Weihnachtsgeld: Diffe­ren­zie­rungs­kri­terien müssen rechtzeitig offen gelegt werden

Auch nach dem Gleich­be­hand­lungs­grundsatz ist es zulässig, die Zahlung einer freiwilligen Weihnachts­gra­ti­fi­kation nach dem Leistungs­ver­halten der Arbeitnehmer zu differenzieren.

Der Arbeitgeber muss solche Diffe­ren­zie­rungs­gründe zur Zahlung von Weihnachtsgeld jedoch rechtzeitig offen legen, spätestens wenn ein übergangener Arbeitnehmer Weihnachtsgeld unter dem Gesichtspunkt der Gleich­be­handlung verlangt. Dies hat das Landes­a­r­beits­gericht am 11.05.2000 rechtskräftig entschieden.

In dem zugrunde liegenden Fall nahm die Klägerin ihre Arbeitgeberin auf Zahlung einer restlichen Weihnachtsgratifikation für 1998 in Anspruch.
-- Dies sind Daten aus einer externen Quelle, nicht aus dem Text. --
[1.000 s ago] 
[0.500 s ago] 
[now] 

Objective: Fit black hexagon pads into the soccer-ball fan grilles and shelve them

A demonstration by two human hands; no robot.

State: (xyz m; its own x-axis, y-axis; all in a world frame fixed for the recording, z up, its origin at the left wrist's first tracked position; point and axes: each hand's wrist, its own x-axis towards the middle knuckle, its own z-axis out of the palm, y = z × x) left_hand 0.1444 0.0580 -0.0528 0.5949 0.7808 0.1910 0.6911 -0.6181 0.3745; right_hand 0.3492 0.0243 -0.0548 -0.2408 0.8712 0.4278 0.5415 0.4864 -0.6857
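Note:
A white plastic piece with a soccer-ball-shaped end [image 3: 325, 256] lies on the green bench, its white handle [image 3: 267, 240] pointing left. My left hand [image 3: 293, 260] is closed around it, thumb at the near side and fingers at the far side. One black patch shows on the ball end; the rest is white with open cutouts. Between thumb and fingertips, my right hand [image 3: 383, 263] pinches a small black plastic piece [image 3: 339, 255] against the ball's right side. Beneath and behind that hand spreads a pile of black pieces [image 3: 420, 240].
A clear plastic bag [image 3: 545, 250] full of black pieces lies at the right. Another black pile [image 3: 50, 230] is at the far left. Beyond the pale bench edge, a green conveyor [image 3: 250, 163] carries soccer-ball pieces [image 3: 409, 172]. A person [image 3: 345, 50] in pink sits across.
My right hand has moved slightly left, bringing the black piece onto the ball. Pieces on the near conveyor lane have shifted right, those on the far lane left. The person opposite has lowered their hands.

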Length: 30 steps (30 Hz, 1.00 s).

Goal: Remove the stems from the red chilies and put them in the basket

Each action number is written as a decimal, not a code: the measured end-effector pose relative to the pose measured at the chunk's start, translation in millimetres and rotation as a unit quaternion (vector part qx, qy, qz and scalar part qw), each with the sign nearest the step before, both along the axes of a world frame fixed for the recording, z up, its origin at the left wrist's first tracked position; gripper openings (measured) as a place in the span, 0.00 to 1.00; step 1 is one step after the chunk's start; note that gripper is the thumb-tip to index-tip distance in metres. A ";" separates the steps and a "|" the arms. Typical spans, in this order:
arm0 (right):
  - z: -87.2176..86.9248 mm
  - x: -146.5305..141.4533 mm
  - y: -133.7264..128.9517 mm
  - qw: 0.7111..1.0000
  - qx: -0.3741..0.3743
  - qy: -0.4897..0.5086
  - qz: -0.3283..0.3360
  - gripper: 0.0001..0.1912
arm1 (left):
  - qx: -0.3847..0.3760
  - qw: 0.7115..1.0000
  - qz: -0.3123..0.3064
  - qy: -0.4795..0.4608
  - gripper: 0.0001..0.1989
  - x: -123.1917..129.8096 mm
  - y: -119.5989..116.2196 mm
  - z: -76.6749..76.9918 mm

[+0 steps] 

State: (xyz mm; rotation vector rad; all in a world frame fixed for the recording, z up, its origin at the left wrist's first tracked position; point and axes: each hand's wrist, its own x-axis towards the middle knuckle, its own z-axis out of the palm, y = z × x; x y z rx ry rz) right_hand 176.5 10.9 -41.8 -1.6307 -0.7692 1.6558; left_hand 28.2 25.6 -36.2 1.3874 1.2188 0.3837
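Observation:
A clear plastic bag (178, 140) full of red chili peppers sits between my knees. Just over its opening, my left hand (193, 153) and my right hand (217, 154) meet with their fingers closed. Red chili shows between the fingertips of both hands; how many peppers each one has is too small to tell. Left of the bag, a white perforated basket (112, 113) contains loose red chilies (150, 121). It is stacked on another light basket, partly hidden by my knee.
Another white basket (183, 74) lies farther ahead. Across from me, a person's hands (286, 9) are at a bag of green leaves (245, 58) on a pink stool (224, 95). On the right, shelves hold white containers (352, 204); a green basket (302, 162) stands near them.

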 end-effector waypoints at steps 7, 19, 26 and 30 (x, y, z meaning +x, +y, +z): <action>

Sie hatte von der Beklagten - im Gegensatz zum überwiegenden Teil der Belegschaft - nur ein halbes Bruttogehalt als Weihnachtsgeld erhalten. Im Januar 1999 verlangte die Klägerin von der Beklagten ein weiteres halbes Bruttogehalt als Weihnachtsgeld. In der Klagschrift vom 02.03.1999 stützte sie ihre Forderung auf zusätzliches Weihnachtsgeld auf Verletzung des Gleich­be­hand­lungs­prinzips. Erstmals in der Klagerwiderung vom 03.05.1999 legte die Beklagte dar, dass die Zahlung eines vollen, halben oder gar keinen Weihnachts­geldes davon abhinge, inwieweit die Arbeitnehmer zuverlässig, pünktlich, einsatzbereit und leistungsstark und wie häufig sie krank seien. Die Klägerin sei oft krank gewesen und habe mehrfach gegen Arbeits­an­wei­sungen verstoßen, so dass ihr nur eine halbe Sonderzahlung zugestanden habe. Das Arbeitsgericht hat der Klage stattgegeben. Die von der Beklagten eingelegte Berufung wies das Landes­a­r­beits­gericht zurück.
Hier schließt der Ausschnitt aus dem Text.